(Sesto Potere) – Milano – 29 maggio 2025 – Nonostante 883mila tonnellate di produzione di polimeri riciclati (+3,2% rispetto al 2023), il settore del riciclo meccanico delle plastiche italiano fatica a decollare: fatturato in calo (-0,8%, 690 milioni di euro) e prezzi delle materie prime seconde ai minimi dal 2020.
È quanto emerge dal Report Assorimap – Associazione nazionale riciclatori e rigeneratori di materie plastiche aderente a Confimi Industria – sul settore industriale del riciclo meccanico delle materie plastiche nel 2024, presentato oggi a Milano (foto in alto) alla Fiera Green Plast, realizzato da Plastic Consult, che analizza trend, criticità e opportunità di un comparto chiave per la transizione ecologica.
Bene il Pet riciclato che supera le 230.000 tonnellate registrando un +17,2% rispetto al 2023, trainato dalle norme Ue sul bottle to bottle, ma è in controtendenza rispetto ad altri polimeri che rilevano un calo, penalizzati dal crollo dei prezzi di vendita e dalla concorrenza di quelli vergini.
“Guardando ai vari settori di utilizzo, gli imballaggi – sia rigidi che flessibili – trainano la domanda – commenta Paolo Arcelli, direttore di Plastic Consult – L’edilizia resiste nonostante le difficoltà sul mercato interno. Sul fronte opposto, casalinghi e garden, agricoltura e applicazioni di nicchia, registrano cali significativi”.
Nell’attività di riciclo delle materie plastiche sono attive, nel complesso al 2024, più di 350 aziende, inclusi raccoglitori e selezionatori di rifiuti e scarti industriali. Un calcolo dal quale sono invece escluse le società di raccolta rifiuti urbani.
I produttori di materie prime seconde sono oltre 240, comprendendo la lavorazione degli scarti industriali e le aziende che producono macinati, così come i trasformatori di plastiche integrati a monte nel processo del riciclo. Di questi, le aziende che operano esclusivamente nel riciclo meccanico delle materie plastiche post-consumo (le aziende censite nel Report) sono 77, per un totale di 86 impianti.
È nel Nord Ovest, in particolare in Lombardia, che si concentra la maggior parte degli impianti di riciclo meccanico (37% del totale). Segue il Nord Est con poco più del 31%, mentre la percentuale si attesta al 23% nel Sud e nelle isole, e sfiora l’8% nel Centro Italia.
La filiera italiana è fragile, “da anni sopravvive, ma tra il 2024 e il 2025 sono arrivate le prime chiusure: due aziende” rivela Walter Regis, presidente di Assorimap.

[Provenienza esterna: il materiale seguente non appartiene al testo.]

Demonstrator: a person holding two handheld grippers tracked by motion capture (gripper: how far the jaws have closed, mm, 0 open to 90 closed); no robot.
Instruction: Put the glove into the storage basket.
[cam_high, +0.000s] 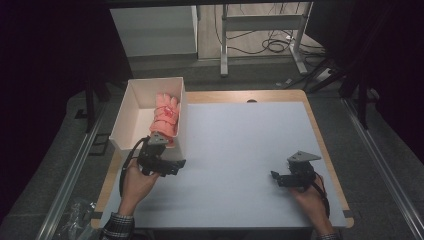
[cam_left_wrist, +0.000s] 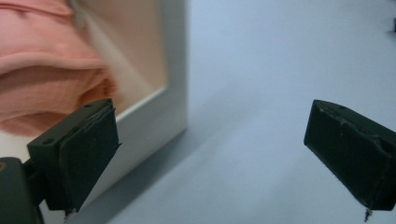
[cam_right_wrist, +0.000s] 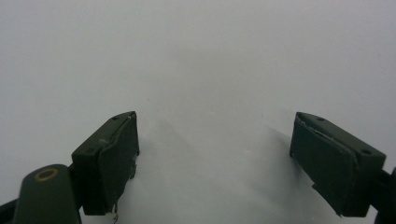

Il problema è nei costi: energia elettrica schizzata a 135€/MWh a fine 2024 e feedstock sempre più cari. Ma non solo. L’Europa ha raddoppiato la capacità produttiva di riciclati dal 2016, ma le importazioni low cost – soprattutto da Asia e Nord Africa – invadono il mercato, spesso senza garanzie di tracciabilità.
“È urgente intervenire con strumenti concreti”, dice Regis: “Chiediamo un sistema europeo di certificazione, codici doganali specifici per distinguere riciclato e vergine, e soprattutto il riconoscimento economico del valore ambientale del riciclo, attraverso meccanismi simili all’Emission Trading”.
Gli studi confermano il potenziale delle imprese: ogni tonnellata di plastica riciclata evita tra 1,1 e 3,6 tonnellate di CO₂ rispetto a incenerimento, discarica o produzione di vergine. Su scala nazionale, questo si tradurrebbe in 7,2 milioni di tonnellate di CO₂ risparmiate annualmente, pari all’intero obiettivo del PNIEC per la gestione rifiuti al 2040.
“Il riciclo delle plastiche è un settore già pronto per contribuire a decarbonizzazione e obiettivi climatici. Ma senza un quadro normativo che ne riconosca il valore ambientale, rischiamo di sprecare questa opportunità per economia e ambiente”, conclude Regis.